Zambia’s fiscal trajectory sends jitters
Lusaka ‑ Zambia’s development partners are concerned at the country’s deepening budget deficit and fear that unless various fiscal tractions are resolved, its efforts to fight poverty and meet other social obligations might veer off track.
During a meeting in the capital Lusaka with the ministry of finance officials, the country’s co-operating partners expressed deep concern with the country’s deteriorating fiscal situation.
During the first poverty reduction budget support (PRBS) review meeting for 2013 the co-operating partners, who provide poverty reduction budget support to Zambia, emphasised the need for sound fiscal management, saying it was an extremely important condition for budget support.
The partners said they were concerned the budget deficit was expected to be much higher than planned, with significant gaps this year and next year.
“The fiscal trajectory sends a worrying signal on Zambia’s performance,” said Kevin Quinlan, the head of Department for International Development (DFID), and representative of the co-operating partners.

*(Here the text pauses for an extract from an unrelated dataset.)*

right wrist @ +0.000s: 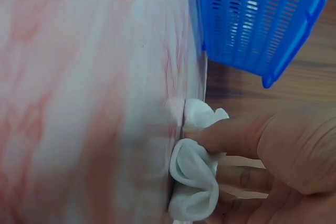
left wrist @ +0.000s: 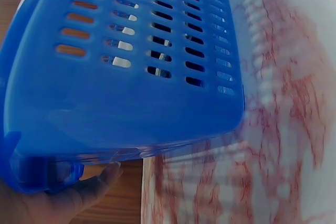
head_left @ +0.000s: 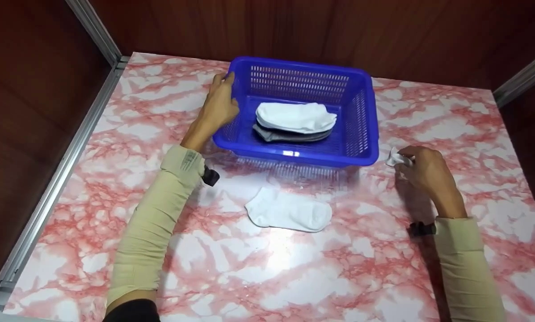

Quinlan noted that co-operating partners have, however, seen some policy decisions that align well with the goal of reducing poverty this year.
“These include the 2013 budget increases for health and education and front line staff, a doubling of the budget for essential drugs and the removal of costly fuel subsidies that mainly were benefiting wealthier Zambians,” he said.
“On the other hand, in some cases the government decisions can appear to be inconsistent with the goal of tackling poverty. For example, the recent generous wage increases for public sector workers, whose income was already well above the poverty line.”
He said the partners appreciate that the government wants to pay its civil servants decent salaries but the large and mostly unbudgeted cost risks crowding-out resources for programmes targeted at the poor.
“Looking ahead we appreciate that rewards are closely related to returns and so we urge the government to use the recent wage increase to leverage higher performance from the civil servants,” Quinlan said.
On corruption, Quinlan said the co-operating partners appreciate the government’s commitment to combat the vice.
“We also welcome the progress being made with the government’s new strategy for strengthening Public Financial Management, as well as continued implementation of important reform programmes such as the decentralisation of public procurement and human resourcing.
“However, as budget support partners we remain concerned over the deterioration in the credibility and transparency of the budget in recent years and continued challenges with implementing the Integrated Financial Management System (IFMIS),” he said.
“We urge the government to take every effort to return to producing consolidated quarterly budget execution reports in a timely manner and to share these reports with cooperating partners in order to assist the government in monitoring the analysis of the budget execution.”
However, Secretary to the Treasury, Fredson Yamba defended the decisions by the Government arguing that the country’s debt and fiscal deficit positions were within sustained levels.
Yamba said the execution of the 2013 budget was on course despite recording a K900 million (US$173 000) shortfall to finance the K2.5 billion (US$481 233) expenditure budgeted for June 2013.
He also said the government remained committed to the fight against corruption as noted from the strong political will.
There has been a rise in the number of corruption cases being prosecuted in the courts of law, added Yamba.
On peace, human rights, democratic principles and the rule of law, Yamba said the government was cognisant of issues of human rights and has taken measures to address them by signing international treaties on the promotion of human rights.
“Additionally, we have taken steps to revise the Sixth National Development Plan in line with the patriotic Front manifesto,” he said.
The co-operating partners said they shared concerns raised by the Human Rights Commission last week around ongoing infringements of the freedom to assembly of opposition parties. Quinlan said the co-operating partners consider an active and free opposition as an essential element of democracy.
“We are also concerned about recent allegations of constraints of freedom of the media in Zambia,” Quinlan said, adding that the partners have further noted on-going debate on minority rights issues in the country.